Social change is a long and painful process. But what abolitionist would have thought in 1855 that slaves would be free in 1865? Our commitment to following Jesus demands that we feed the hungry and visit prisoners. Our study of how our society functions has taught us that food deserts and racism cause these injustices and that to obey the Sermon on the Mount means challenging systemic violence as much as working in a soup kitchen.

The Politics of Nonviolent Action by Gene Sharp is a three-volume compendium of civil disobedience that still sits, dog-eared, on the shelves of revolutionaries around the world. You may never read it, but know that direct nonviolent action has a lengthy pedigree. It structured the campaigns of abolition, women's suffrage, unionization, farm worker justice, civil rights and the end of apartheid.

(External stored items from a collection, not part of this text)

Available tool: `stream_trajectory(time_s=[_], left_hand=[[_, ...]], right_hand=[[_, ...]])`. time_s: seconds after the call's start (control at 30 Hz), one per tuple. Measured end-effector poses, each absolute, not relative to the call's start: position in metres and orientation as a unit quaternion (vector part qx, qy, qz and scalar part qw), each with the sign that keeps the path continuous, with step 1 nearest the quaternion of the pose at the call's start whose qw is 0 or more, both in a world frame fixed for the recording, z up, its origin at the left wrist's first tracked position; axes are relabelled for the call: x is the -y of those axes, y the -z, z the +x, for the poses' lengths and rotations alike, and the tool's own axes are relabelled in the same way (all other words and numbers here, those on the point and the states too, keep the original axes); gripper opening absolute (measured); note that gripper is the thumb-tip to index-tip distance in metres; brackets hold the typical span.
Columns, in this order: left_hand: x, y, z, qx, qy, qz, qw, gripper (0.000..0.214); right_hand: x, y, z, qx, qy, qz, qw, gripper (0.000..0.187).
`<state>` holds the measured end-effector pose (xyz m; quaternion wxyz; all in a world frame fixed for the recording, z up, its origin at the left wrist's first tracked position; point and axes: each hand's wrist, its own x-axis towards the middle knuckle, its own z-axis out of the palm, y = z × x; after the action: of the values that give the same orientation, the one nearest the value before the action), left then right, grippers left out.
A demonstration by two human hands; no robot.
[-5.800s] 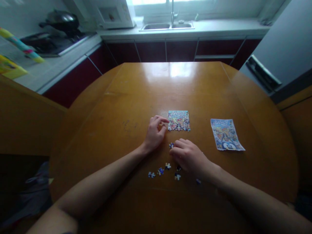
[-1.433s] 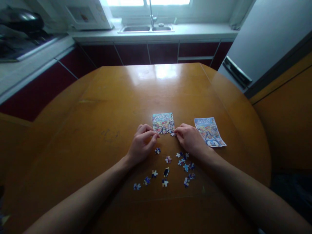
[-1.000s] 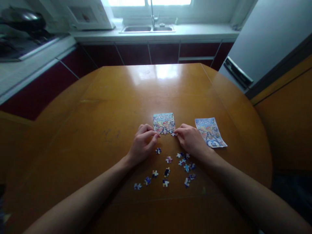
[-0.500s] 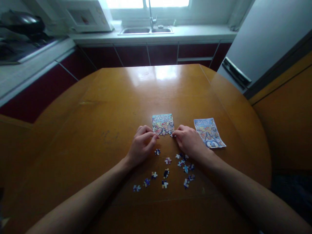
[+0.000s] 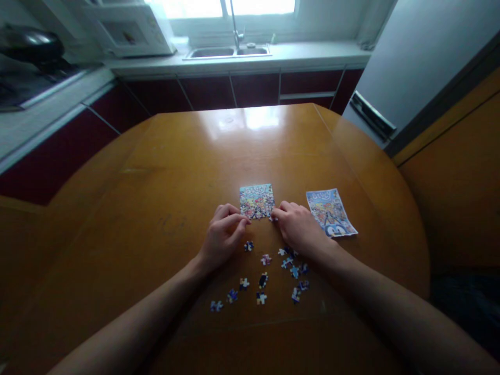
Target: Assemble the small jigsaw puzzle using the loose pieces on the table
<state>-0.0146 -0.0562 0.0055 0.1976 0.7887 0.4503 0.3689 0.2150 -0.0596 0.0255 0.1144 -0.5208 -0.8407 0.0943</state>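
Observation:
A partly assembled jigsaw puzzle (image 5: 257, 200) lies flat on the table, its lower edge uneven with tabs. My left hand (image 5: 223, 234) is at its lower left corner, thumb and forefinger pressed together; what they hold, if anything, is hidden. At the lower right corner my right hand (image 5: 299, 225) pinches a puzzle piece (image 5: 272, 219) against the puzzle's edge. Several loose pieces lie nearer to me, among them a dark one (image 5: 263, 280), a pinkish one (image 5: 266, 259) and a light blue one (image 5: 294, 271). Some are partly under my right wrist.
A printed picture sheet (image 5: 332, 211) with a penguin face lies right of my right hand. The wooden table (image 5: 187, 166) has rounded sides. Beyond it are a counter with a sink (image 5: 230, 52), a microwave (image 5: 128, 34), a pan (image 5: 33, 41) and a fridge (image 5: 390, 62).
The view has shifted slightly, so everything sits a little further left. Both hands stay at the puzzle's lower corners, with the right fingers closer over the piece.

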Motion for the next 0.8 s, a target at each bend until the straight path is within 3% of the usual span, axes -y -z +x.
stream_trajectory(time_s=[0.27,0.5,0.8], left_hand=[[0.056,-0.007,-0.014,-0.451,-0.373,0.785,0.202,0.019],[0.057,-0.007,-0.012,-0.455,-0.379,0.779,0.205,0.02],[0.056,-0.008,-0.013,-0.453,-0.381,0.777,0.213,0.019]], right_hand=[[0.052,-0.02,0.22,0.768,-0.18,-0.578,0.207,0.024],[0.048,-0.014,0.226,0.744,-0.143,-0.635,0.148,0.022],[0.047,-0.01,0.225,0.748,-0.137,-0.632,0.152,0.021]])
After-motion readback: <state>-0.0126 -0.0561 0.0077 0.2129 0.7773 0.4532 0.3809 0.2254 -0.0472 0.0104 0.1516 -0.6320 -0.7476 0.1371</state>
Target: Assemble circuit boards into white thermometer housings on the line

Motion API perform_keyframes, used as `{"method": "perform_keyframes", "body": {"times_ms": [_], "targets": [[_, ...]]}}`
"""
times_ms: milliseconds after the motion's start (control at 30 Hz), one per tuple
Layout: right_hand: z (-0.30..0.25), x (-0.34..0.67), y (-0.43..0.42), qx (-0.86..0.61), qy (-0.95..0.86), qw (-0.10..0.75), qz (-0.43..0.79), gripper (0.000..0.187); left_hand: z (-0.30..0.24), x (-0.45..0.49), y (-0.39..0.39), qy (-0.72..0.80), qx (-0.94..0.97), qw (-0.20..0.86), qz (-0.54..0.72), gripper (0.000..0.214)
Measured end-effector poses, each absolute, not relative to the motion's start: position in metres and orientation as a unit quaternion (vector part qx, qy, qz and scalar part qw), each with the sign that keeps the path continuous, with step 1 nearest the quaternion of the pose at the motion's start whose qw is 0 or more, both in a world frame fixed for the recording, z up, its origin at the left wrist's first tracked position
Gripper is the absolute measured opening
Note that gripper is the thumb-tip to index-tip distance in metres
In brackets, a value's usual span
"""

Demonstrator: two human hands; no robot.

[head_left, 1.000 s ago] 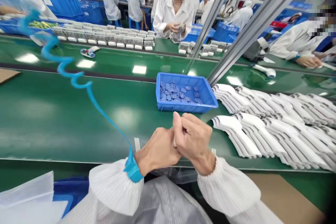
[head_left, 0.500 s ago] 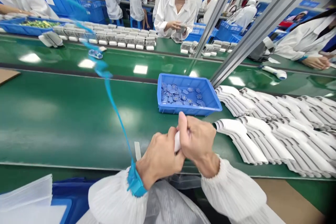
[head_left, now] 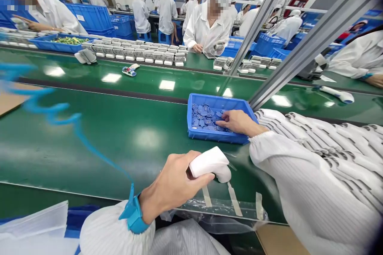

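Observation:
My left hand [head_left: 172, 185] is closed around a white plastic shell [head_left: 210, 163], held just above the near edge of the green belt. A blue wrist strap [head_left: 133, 215] with a coiled blue cord sits on that wrist. My right hand [head_left: 236, 121] reaches into the blue tray [head_left: 194, 101], fingers bent down onto the small bluish-grey parts [head_left: 203, 113] inside; whether it holds one is hidden. To the right of the tray lie rows of white shells [head_left: 323, 131].
Two slanted metal posts [head_left: 302, 48] rise behind the tray. People in white coats work across the green belt [head_left: 89, 135], by rows of small white units [head_left: 140, 52] and blue bins. A white device [head_left: 336, 94] lies far right. Tape strips and a clear bag hang at the near edge.
My hands were joined together on the white shell; now my right hand has left it and reached forward into the blue tray. My left hand keeps the shell. The view shifted left.

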State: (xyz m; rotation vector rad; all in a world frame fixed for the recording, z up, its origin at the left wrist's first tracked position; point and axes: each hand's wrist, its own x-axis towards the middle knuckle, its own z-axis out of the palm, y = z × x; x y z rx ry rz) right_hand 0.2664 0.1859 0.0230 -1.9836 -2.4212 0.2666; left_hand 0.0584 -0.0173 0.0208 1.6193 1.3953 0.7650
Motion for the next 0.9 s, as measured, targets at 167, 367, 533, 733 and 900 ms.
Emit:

My role has been foot soldier. I attend a lot of local meetings, and I've carried out a lot of local protests. I'm always on the lookout for actions ordinary people can do. Harvey said that people demonstrating out in the streets and filling up the jails after Michael Brown was killed made the legal work of ArchCity Defenders more effective. He put civil disobedience into the context of larger campaigns.

Harvey reminded me that efforts to abolish nuclear weapons, to achieve a living wage, to gain justice for the accused and to reject dictators without firing a shot are still going strong.

So if you want to stop immigrant deportation, foster civil rights, get better health care for everyone and cut military spending, get out into the streets and prepare yourself to risk arrest. It's time again to step up.

[Loretto Sr. Mary Ann McGivern has been tracking military spending and weapons production in the United States since the 1970s. She writes for the Disarmament Times (U.N. Disarmament Working Group) and the Peace Economy Project, where she serves on the board of directors. She is a member of the Loretto Committee for Peace and works for prison reform.]